Some of the News Fit to Print
ABOUT HIGHER ED
TRYING TO ASSESS LEARNING GIVES COLLEGES THEIR OWN TEST ANXIETY
The Collegiate Learning Assessment, launched in 2000, has brought rare scrutiny to higher education. Until now, colleges have been largely exempt from the accountability movement sweeping through public elementary and secondary schools yielding the No Child Left Behind law and other initiatives. In a landmark study published last year, sociologists Richard Arum and Josipa Roksa used the test to measure collegiate learning in the nation. Using data drawn from a sampling of public and private colleges, they shook the academic world with a finding that 36 percent of students made no significant learning gains from freshman to senior year. The article is in The Washington Post.
DROPUTS ‘UN-COLLEGE’ PATH TO SUCCESS
For many people, attending college is part of the American dream, a gateway to success and a good job. But, as many recent college graduates are learning the hard way, dreams don't always become reality. It didn't take a diploma for twenty-year-old Dale Stephens to figure that out. Disillusioned with college because he felt he was not getting the skills he wanted, he dropped out and started "UnCollege," a social movement that challenges the notion that college is the best path to success. The article is from Voice of America.

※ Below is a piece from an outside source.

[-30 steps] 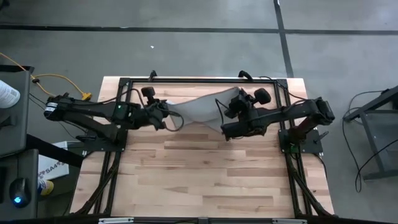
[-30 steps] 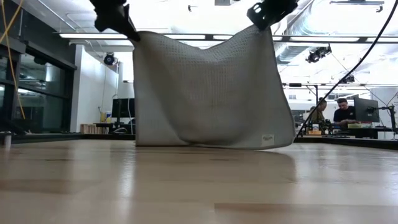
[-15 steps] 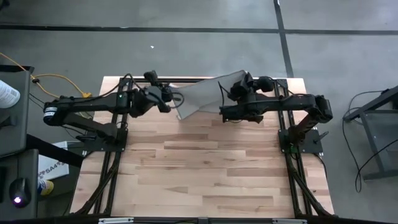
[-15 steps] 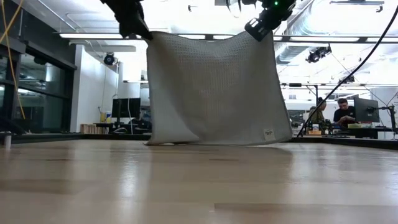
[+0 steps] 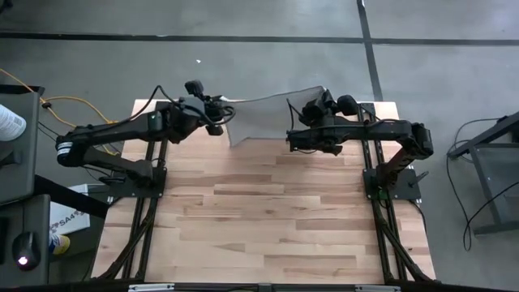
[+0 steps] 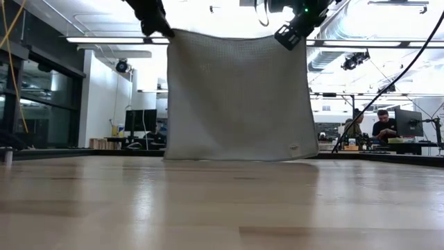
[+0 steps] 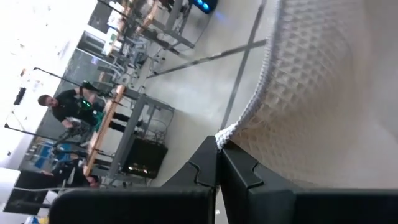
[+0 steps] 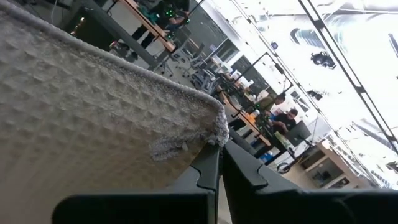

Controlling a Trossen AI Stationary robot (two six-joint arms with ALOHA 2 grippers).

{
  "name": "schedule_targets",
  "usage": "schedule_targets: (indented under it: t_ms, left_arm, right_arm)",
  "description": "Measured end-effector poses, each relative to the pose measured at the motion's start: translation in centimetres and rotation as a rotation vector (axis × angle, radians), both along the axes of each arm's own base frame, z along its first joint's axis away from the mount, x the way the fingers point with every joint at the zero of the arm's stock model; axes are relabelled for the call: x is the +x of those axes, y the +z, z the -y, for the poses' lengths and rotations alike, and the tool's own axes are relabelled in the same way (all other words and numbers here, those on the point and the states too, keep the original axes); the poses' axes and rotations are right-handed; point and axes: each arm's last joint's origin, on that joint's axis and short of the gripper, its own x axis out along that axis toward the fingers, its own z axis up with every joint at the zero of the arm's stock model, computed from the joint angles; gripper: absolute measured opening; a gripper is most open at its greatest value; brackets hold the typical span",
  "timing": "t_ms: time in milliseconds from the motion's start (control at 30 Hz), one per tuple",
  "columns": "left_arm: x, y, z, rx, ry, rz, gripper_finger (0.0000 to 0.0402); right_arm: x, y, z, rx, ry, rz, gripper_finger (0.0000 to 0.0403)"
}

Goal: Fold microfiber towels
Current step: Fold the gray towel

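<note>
I hold the towel [image 6: 236,94] by its top corners, left pincer [image 6: 158,26] and right pincer [image 6: 288,35] clamped, hem seemingly brushing the worktop [image 6: 222,201] below. No fold yet.

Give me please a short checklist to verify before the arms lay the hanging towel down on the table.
1. Left gripper shut on a top corner of the towel: ok.
2. Right gripper shut on the other top corner: ok.
3. Top edge stretched level between the two grippers, low view: ok.
4. Towel hanging flat without twist: ok, only a slight curl at the lower corner by the label.
5. Bottom edge at the table: cannot tell whether it touches.
6. Wood in front of the towel free for laying: ok.
</note>
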Motion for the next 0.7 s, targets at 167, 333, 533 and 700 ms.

FIRST-YEAR STUDENTS’ FINANCIAL CONCERNS ON THE RISE
Today's freshmen are more focused on the financial benefits of a college education than were their counterparts four decades ago. Freshmen now are also more racially and ethnically diverse, harbor higher expectations for the college experience, and are increasingly interested in pursuing graduate degrees. Those are among the findings of the Cooperative Institutional Research Program, part of the Higher Education Research Institute at the University of California at Los Angeles, which will soon issue a wide-ranging examination of 45 years of responses to its annual Freshman Survey. The article is in The Chronicle of Higher Education.
NEW TEACHERS GETTING READY TO BE GRADED ON CLASSROOM WORK
Anyone completing a teacher-education program and seeking a teaching license in Wisconsin will have to demonstrate their skills through the Teacher Performance Assessment, a portfolio-based assessment. Teaching candidates will have to submit lesson plans, reflections of their work and a video of their classroom interactions with students as part of the Web-based program. The article is in the Milwaukee Journal Sentinel.
TRAINING OF TEACHER EVALUATORS EXAMINED
Formal training of the principals and other observers conducting teacher evaluations is a complex, necessary, and often overlooked component of the systems, concludes a new paper written by the experts who oversaw the training and scoring of thousands of teachers' lessons, as part of the Bill & Melinda Gates Foundation's Measures of Effective Teaching Project. Such training, including the certification and testing of observers, will help to ensure that judgments of teacher practice are valid and reliable for the purpose of professional development and other decisions, they assert. The post is from Education Week’s Teacher Beat blog.
FEDS AIM TO SPARK FRESH THINKING ON SCHOOLING
The digital divide will be an enormous hurdle to overcome as the Obama administration pushes for national adoption of e-textbooks for all students by 2017. This month, the administration is expecting to convene a group of CEOs in the digital-publishing industry to jump-start the effort. "Education is one of the most important challenges we face as a country. Part of the solution is new technologies: ...digital devices, digital textbooks," said FCC Chairman Julius Genachowski during a national town hall meeting last month that was focused on digital learning. "It will require educators, companies, parents, everyone in the ecosystem to come together to agree on a goal and work hard to get there." The article is in Education Week.